### Work instructions
In the entries below, find each line with the string "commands" and copy it.

====== Supplied information

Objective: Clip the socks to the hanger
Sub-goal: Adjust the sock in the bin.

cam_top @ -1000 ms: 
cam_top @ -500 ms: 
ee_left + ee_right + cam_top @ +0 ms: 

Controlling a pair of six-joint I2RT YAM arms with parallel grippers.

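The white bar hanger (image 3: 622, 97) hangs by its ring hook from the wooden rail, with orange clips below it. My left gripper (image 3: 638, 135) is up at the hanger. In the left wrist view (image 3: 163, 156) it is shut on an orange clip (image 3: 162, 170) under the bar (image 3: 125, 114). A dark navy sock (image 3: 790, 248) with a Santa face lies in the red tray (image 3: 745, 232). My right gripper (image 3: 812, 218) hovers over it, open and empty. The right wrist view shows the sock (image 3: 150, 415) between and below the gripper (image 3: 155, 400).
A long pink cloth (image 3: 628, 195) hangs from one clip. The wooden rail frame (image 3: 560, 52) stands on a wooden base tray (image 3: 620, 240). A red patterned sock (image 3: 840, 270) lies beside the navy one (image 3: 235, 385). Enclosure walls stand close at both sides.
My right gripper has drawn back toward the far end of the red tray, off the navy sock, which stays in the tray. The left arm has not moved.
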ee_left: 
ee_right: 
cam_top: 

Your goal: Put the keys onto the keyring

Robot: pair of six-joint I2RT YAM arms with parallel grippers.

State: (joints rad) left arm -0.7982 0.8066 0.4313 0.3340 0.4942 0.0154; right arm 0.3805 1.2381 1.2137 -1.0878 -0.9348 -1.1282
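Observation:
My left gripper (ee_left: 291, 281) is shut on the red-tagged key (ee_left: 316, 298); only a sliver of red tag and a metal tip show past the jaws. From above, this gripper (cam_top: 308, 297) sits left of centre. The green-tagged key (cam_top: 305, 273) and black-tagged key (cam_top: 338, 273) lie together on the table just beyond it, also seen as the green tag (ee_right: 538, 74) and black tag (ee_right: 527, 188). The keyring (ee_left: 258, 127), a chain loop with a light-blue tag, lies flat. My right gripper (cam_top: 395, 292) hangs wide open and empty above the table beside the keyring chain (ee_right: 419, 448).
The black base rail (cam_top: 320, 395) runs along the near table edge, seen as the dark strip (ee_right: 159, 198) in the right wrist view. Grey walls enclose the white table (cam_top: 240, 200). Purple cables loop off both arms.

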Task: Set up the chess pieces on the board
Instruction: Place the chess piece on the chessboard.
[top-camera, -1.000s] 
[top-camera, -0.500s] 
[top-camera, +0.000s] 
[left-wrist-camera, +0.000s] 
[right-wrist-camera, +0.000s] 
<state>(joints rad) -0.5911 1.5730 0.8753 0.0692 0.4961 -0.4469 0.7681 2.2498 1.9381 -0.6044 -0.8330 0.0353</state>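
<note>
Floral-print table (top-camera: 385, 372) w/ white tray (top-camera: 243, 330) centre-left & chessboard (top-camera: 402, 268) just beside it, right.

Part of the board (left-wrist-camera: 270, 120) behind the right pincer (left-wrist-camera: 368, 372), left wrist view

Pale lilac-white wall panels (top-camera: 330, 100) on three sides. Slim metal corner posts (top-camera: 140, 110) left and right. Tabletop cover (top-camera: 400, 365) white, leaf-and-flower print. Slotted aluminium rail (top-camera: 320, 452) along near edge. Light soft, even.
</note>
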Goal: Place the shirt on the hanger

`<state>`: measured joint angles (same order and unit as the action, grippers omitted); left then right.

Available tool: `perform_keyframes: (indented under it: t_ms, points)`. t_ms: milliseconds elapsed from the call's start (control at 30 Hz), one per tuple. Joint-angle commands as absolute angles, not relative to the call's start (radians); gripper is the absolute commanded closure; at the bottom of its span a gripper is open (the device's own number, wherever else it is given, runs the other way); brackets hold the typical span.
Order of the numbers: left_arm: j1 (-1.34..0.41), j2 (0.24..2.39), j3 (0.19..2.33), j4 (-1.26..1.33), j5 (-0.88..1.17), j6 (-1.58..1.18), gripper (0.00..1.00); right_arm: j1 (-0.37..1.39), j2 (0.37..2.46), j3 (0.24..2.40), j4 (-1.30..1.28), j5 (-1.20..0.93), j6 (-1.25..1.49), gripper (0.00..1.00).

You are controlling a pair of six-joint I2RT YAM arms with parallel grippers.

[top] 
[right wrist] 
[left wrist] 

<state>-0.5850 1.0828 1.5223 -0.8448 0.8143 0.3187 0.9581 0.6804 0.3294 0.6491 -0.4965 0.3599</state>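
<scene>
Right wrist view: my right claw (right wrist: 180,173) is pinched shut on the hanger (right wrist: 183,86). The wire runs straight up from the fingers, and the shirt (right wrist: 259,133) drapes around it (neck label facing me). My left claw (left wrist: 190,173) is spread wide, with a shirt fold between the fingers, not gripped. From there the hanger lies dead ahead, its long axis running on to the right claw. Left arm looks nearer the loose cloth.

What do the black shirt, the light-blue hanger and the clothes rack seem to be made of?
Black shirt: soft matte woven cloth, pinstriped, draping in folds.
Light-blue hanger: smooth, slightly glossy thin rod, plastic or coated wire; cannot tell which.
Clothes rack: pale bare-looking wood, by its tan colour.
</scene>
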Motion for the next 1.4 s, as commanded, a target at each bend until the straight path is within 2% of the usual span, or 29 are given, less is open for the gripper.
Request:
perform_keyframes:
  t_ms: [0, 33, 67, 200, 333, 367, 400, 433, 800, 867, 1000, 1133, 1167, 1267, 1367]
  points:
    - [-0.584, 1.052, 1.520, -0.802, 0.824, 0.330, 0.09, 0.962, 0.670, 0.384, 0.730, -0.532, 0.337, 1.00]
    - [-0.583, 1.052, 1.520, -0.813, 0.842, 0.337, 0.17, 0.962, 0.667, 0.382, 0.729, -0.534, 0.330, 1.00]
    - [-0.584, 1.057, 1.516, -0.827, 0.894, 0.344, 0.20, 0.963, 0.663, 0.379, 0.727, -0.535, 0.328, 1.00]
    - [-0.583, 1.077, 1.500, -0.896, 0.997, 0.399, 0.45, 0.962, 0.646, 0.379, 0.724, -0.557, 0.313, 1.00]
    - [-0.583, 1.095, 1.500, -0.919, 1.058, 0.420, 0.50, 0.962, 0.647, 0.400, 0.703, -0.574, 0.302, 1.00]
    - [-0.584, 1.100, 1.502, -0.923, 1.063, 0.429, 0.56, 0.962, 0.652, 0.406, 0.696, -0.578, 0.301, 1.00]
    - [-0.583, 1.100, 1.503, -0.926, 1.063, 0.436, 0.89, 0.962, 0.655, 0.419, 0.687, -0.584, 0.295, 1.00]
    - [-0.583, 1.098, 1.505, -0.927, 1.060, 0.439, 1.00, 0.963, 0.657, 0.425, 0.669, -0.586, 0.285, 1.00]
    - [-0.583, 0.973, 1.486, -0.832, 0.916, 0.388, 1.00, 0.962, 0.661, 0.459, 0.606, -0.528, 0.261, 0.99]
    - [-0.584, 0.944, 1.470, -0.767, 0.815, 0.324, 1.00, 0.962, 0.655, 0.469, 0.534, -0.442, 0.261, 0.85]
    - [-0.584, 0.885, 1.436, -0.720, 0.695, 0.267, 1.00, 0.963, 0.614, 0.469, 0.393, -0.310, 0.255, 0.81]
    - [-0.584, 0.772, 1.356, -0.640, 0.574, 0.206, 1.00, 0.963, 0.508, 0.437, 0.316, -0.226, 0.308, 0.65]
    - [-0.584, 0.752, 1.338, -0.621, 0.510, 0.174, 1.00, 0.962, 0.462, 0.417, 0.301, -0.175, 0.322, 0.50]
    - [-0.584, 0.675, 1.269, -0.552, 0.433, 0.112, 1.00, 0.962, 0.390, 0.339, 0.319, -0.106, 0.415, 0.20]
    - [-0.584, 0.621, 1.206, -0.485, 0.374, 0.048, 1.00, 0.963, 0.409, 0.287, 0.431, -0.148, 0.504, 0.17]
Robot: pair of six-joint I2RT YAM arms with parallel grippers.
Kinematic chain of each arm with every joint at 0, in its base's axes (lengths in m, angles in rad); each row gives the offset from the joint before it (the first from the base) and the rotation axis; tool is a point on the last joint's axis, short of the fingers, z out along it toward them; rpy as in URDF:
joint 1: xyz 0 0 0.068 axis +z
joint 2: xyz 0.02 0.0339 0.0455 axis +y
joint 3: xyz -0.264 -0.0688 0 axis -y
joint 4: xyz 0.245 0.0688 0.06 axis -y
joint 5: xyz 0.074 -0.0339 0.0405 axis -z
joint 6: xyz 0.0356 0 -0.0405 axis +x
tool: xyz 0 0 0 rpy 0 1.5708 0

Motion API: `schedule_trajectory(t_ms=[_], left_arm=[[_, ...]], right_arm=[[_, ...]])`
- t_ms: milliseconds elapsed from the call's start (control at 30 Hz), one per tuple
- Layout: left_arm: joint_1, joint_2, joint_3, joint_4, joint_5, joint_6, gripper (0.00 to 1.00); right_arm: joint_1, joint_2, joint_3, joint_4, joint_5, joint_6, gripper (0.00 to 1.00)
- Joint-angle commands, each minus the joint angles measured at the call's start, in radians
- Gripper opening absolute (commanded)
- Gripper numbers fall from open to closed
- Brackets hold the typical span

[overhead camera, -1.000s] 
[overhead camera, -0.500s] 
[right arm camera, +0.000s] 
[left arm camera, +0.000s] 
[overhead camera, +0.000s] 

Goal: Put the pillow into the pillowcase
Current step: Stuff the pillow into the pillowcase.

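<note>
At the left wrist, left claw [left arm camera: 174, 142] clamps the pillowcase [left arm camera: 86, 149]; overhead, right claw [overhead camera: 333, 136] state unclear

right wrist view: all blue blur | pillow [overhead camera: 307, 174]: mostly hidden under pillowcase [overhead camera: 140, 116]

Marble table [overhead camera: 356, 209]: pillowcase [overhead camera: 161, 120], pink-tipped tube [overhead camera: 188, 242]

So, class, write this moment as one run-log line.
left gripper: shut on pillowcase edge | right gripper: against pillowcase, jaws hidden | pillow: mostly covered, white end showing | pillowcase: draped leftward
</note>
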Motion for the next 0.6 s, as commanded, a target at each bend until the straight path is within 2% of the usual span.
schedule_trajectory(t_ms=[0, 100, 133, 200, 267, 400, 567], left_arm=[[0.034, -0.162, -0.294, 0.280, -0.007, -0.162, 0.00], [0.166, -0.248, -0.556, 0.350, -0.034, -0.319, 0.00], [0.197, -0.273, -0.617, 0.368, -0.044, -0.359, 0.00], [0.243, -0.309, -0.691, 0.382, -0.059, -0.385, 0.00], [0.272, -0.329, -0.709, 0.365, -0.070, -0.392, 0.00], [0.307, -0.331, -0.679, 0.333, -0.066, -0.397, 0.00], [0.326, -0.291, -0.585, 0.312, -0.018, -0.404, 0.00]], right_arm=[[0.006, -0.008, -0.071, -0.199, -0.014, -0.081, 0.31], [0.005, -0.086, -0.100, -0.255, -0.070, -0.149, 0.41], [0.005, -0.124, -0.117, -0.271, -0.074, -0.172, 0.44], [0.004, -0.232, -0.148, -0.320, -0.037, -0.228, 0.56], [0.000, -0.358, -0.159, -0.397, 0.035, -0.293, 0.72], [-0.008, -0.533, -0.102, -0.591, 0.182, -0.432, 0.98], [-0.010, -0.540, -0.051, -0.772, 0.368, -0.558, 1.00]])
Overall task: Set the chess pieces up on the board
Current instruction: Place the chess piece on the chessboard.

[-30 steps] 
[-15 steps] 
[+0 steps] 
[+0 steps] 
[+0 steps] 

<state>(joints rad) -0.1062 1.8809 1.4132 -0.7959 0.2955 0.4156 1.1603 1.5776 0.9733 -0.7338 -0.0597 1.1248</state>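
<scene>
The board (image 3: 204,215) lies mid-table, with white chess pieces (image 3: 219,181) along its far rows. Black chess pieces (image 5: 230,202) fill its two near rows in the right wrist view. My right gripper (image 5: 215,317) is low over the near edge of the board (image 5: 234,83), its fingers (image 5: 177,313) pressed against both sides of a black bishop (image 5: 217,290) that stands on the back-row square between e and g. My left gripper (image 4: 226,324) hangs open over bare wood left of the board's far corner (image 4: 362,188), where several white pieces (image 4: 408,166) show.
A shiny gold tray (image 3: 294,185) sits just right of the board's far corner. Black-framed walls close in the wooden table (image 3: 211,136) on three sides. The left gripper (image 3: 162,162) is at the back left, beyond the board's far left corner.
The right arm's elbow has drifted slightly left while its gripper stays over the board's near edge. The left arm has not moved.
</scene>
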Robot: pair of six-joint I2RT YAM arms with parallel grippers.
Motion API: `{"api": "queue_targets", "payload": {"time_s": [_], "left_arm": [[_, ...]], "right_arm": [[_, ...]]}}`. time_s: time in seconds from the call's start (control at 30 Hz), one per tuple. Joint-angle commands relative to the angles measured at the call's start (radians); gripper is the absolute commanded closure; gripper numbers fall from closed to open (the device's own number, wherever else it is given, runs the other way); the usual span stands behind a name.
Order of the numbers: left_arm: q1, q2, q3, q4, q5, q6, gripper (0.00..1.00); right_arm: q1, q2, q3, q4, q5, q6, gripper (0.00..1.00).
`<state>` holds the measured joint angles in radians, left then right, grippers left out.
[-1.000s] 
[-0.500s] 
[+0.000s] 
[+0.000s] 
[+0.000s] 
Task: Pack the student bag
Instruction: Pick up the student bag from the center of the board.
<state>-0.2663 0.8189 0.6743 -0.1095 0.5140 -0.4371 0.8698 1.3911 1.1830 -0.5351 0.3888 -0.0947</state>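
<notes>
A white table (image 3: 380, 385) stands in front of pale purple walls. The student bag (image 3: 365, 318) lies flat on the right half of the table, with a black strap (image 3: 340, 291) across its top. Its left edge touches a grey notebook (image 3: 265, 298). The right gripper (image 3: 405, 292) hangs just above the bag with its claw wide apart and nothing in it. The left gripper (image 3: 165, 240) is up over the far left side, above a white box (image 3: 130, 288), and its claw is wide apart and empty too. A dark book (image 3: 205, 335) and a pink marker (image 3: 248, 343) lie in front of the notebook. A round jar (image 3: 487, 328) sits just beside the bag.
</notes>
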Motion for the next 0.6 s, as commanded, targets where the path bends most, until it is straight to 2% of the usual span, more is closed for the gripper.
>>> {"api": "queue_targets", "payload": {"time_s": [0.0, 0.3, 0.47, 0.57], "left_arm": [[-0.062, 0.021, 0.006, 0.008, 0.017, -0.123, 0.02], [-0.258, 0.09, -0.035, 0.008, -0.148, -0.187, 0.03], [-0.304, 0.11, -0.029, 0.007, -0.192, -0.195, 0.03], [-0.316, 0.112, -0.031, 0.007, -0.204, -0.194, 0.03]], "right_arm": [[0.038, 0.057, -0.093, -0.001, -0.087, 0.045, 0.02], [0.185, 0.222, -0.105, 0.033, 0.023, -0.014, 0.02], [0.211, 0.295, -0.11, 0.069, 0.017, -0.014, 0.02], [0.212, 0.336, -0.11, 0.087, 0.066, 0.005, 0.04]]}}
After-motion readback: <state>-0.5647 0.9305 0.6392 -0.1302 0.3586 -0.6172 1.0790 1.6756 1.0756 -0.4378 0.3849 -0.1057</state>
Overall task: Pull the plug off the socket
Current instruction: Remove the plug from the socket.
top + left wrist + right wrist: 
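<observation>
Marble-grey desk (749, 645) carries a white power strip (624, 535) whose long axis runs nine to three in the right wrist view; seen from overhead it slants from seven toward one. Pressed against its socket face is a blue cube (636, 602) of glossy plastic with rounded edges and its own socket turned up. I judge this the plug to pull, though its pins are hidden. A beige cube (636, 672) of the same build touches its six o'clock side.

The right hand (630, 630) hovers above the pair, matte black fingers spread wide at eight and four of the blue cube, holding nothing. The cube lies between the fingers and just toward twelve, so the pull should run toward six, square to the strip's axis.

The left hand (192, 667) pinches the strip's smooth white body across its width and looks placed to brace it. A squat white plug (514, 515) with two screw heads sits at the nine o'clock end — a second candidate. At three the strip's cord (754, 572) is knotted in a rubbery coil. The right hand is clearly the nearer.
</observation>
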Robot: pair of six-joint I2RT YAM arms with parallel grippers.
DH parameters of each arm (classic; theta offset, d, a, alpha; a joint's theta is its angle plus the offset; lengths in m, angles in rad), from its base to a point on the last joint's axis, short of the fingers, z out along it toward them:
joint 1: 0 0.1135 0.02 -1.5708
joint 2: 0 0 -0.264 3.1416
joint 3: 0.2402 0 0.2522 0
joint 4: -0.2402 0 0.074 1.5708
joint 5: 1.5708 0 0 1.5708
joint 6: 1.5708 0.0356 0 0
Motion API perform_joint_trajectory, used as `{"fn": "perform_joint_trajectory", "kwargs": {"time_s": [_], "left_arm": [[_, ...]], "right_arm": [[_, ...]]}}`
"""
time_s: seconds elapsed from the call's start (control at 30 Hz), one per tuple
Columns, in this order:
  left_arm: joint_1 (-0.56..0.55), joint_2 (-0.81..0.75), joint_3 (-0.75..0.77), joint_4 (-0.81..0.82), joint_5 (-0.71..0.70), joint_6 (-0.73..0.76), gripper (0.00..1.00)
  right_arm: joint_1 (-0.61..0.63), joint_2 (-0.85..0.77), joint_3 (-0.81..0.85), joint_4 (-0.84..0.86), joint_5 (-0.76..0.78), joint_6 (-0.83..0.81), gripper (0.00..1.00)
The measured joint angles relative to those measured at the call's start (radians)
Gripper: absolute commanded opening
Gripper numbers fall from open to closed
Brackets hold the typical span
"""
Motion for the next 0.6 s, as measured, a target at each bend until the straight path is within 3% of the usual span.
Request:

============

### Written answer
Available tool: `perform_keyframes: (indented under it: t_ms, points)`. t_ms: milliseconds elapsed from the call's start (control at 30 Hz), one per tuple. Joint-angle commands as absolute angles, not relative to the call's start (radians); gripper is the absolute commanded closure; at the bottom of its span a gripper is open (the device's own number, wherever else it is given, runs the other way); brackets hold the typical span.
- Joint-angle commands, each minus the joint angles measured at the call's start, in radians
Motion API: `{"api": "queue_targets", "payload": {"time_s": [_], "left_arm": [[_, ...]], "right_arm": [[_, ...]]}}`. time_s: time in seconds from the call's start (control at 30 Hz), one per tuple. Joint-angle commands relative to the angles measured at the call's start (radians); gripper is the absolute commanded closure; gripper numbers fall from closed to open (the device's own number, wherever else it is given, runs the other way); the usual span stands behind a name.

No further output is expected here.